* [BRIEF] Using the material that follows, output exactly the lines from the one containing "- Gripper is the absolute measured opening" through the one containing "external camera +", with both ends kept.

* [DATA]
---
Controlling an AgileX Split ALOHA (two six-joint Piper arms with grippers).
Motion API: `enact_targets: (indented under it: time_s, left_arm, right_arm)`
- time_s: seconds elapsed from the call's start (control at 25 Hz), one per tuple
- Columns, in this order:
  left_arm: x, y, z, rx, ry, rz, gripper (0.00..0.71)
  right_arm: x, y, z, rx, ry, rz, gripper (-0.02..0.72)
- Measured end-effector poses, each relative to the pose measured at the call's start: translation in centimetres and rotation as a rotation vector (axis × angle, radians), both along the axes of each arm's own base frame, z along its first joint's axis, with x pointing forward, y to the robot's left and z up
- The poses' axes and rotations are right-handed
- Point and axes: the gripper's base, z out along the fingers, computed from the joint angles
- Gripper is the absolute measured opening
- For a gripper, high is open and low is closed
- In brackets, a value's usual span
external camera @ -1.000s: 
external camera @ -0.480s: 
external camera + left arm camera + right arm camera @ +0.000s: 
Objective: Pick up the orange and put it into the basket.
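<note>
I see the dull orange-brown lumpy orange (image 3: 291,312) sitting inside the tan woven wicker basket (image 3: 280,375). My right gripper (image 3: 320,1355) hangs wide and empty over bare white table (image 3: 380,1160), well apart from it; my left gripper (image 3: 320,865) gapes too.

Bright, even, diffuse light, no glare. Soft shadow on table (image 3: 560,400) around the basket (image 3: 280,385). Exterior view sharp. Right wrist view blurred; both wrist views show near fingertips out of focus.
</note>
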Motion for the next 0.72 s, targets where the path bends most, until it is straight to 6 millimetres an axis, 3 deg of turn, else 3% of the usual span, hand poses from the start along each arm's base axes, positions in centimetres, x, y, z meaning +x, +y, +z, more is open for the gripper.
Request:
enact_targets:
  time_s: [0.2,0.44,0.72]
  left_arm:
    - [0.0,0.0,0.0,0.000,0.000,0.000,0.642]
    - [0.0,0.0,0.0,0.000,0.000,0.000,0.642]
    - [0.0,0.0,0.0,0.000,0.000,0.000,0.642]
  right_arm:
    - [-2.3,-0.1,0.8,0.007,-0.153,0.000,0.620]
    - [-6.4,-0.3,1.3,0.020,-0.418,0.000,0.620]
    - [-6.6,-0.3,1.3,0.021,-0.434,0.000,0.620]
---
* [WRITTEN REPLY]
- Gripper is the absolute measured opening
- For a gripper, high is open and low is closed
- In brackets, a value's usual span
external camera @ -1.000s: 
external camera @ -0.480s: 
external camera + left arm camera + right arm camera @ +0.000s: 

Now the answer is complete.